I remember a cartoon from a children's science show about binary star systems: two stars, each starting on opposite sides of the screen, fly toward each other, and pass by each other. As they pass by, they slow down. They eventually turn around again and both head back to the center, accelerating.

Sometimes, binary star systems form a stable, repeating pattern. Like a clock that will last until the end of time. It's a beautiful thing to see in a telescope.

Other times, though, one star is heavier than the other. Made of denser matter. Stronger, more dominant. That star tears away pieces from the other every time they pass.

Gradually the second star disintegrates, and the first star gobbles it up.
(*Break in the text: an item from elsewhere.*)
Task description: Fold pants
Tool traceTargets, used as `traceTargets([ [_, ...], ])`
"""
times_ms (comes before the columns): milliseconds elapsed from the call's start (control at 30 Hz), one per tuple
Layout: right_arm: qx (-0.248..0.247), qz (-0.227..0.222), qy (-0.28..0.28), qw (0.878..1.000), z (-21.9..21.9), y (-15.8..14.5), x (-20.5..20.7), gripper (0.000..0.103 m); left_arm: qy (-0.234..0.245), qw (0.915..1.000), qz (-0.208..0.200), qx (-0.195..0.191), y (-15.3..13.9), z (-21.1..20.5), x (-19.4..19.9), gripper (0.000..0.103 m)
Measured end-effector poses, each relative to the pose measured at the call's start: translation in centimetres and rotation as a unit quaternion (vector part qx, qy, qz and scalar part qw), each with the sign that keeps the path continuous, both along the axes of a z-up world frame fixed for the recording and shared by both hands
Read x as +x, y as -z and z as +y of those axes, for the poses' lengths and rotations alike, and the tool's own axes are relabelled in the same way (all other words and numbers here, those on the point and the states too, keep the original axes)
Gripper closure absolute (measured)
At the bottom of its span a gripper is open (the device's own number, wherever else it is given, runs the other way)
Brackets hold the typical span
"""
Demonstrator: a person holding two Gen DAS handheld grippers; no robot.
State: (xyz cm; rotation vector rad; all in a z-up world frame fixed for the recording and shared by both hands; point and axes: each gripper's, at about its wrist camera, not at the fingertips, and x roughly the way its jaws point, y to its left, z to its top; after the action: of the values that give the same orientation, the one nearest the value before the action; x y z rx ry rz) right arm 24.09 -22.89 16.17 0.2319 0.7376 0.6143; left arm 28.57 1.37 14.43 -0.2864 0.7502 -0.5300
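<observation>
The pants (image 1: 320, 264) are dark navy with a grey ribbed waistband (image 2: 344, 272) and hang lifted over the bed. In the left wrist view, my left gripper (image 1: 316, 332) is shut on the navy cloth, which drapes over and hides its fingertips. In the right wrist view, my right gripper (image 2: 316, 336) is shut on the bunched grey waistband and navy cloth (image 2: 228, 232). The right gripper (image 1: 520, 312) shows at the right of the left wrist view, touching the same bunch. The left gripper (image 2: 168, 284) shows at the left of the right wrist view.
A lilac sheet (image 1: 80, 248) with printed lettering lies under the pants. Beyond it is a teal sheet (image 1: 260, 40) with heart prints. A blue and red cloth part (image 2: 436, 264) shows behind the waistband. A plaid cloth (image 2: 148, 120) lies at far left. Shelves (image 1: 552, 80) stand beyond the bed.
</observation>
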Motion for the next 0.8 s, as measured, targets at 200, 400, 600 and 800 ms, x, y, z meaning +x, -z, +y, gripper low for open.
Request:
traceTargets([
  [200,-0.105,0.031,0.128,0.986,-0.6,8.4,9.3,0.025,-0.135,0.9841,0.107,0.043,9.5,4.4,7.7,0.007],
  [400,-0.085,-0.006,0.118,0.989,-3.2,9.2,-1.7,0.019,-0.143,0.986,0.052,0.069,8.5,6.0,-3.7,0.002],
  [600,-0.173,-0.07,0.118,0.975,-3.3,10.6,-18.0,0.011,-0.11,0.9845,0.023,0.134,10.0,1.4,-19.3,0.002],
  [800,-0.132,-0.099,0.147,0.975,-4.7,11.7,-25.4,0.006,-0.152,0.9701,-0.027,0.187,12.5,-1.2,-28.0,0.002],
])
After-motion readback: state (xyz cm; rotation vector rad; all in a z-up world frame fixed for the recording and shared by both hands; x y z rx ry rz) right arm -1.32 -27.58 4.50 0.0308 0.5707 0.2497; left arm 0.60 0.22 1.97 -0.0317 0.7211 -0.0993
The cartoon animation of one star destroying another was playing over and over in his mind while Shepherd drove home from work.
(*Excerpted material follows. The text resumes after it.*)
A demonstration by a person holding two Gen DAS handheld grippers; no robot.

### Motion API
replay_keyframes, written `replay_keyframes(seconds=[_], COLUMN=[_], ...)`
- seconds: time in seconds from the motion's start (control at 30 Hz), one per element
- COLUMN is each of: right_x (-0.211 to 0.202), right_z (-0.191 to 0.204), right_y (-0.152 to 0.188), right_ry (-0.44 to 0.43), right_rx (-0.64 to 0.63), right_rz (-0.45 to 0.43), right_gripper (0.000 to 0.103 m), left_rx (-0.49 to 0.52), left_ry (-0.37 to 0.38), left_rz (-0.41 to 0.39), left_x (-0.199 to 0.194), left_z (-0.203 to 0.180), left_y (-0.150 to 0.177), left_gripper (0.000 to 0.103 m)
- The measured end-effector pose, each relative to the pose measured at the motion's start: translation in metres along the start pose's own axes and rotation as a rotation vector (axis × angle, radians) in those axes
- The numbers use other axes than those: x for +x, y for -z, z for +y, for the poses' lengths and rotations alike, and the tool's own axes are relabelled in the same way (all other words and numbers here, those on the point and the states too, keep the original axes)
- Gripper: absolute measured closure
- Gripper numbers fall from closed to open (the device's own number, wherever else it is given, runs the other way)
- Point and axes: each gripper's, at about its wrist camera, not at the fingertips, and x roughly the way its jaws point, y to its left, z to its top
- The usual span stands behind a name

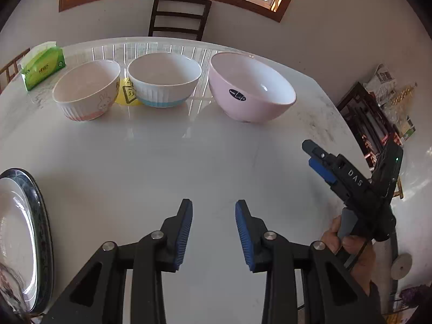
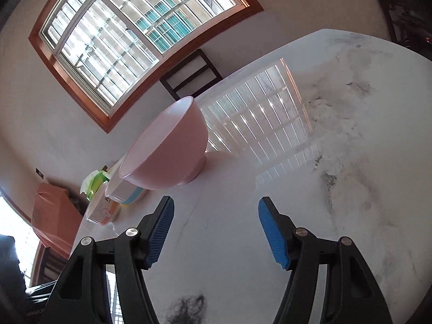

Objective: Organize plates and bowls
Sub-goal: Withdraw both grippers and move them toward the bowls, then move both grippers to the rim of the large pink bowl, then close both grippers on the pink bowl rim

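Marble table [image 1: 189, 162] by a window, three bowls lined up, nothing gripped yet.

Pink bowl [image 1: 249, 87] sits at 1 o'clock, blue bowl [image 1: 164, 79] at 12, rabbit bowl [image 1: 86, 90] at 11, plate [image 1: 19, 237] at 8. Left gripper [image 1: 213, 232] and right gripper [image 2: 214, 232] both hang spread and empty. Judged an approach step: next, close on one bowl's rim to nest it in another.

Left wrist view faces window across table [image 1: 216, 148], right wrist view low, tilted, both sharing pink bowl [image 1: 251, 89].
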Motion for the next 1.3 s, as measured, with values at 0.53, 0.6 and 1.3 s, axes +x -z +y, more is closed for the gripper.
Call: replay_keyframes(seconds=[0.53,0.6,1.3], right_x=[0.044,0.056,0.121], right_z=[0.062,0.07,0.106], right_y=[-0.142,-0.146,-0.126], right_ry=[0.164,0.186,0.293], right_rx=[-0.281,-0.32,-0.556], right_rz=[0.18,0.201,0.397], right_gripper=[0.054,0.054,0.098], left_rx=[-0.289,-0.303,-0.288], left_ry=[0.082,0.06,-0.113], left_rz=[0.092,0.084,0.117], left_x=[0.077,0.079,0.095], left_z=[0.006,0.007,0.001], left_y=[-0.13,-0.132,-0.136], left_gripper=[0.068,0.068,0.088])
Shepherd loved Zara. He had always tried to show that by doing everything he could to support her. They moved across the country for her career. When the children were sick, he would race home from work. He made it work somehow when they didn't have enough money.

But it was never enough. No matter what.

Shepherd parked the car.

Now, though, it all looked different to him.

He looked at the lights in their house.

I'm dying inside. I'm withering. Disintegrating.

He didn't want to go inside and face her, but he did.

He could feel himself going into a weird zombie-life, sleepwalking state as he approached the door of the house.

Zara looked up from her phone. When Zara looks at him, he feels it. She's dissatisfied again. He barely hears what she's saying.

Then Shepherd sees it -- he sees particles floating away from his body, toward her while she complains about the house.

Shepherd says "I can't handle this anymore" quietly, under his breath. Nothing happens. Stardust floats from Shepherd to Zara.

She keeps going. He stops. He loves her! But he sees his own hand disintegrating in front of him.

"Zara, we can't do this anymore!"

And the dust stops.

She looks at him. He looks at her. She's no longer a star, taking him apart. He loves her. He doesn't know what the future looks like. But this has to stop. His stardust returns to him.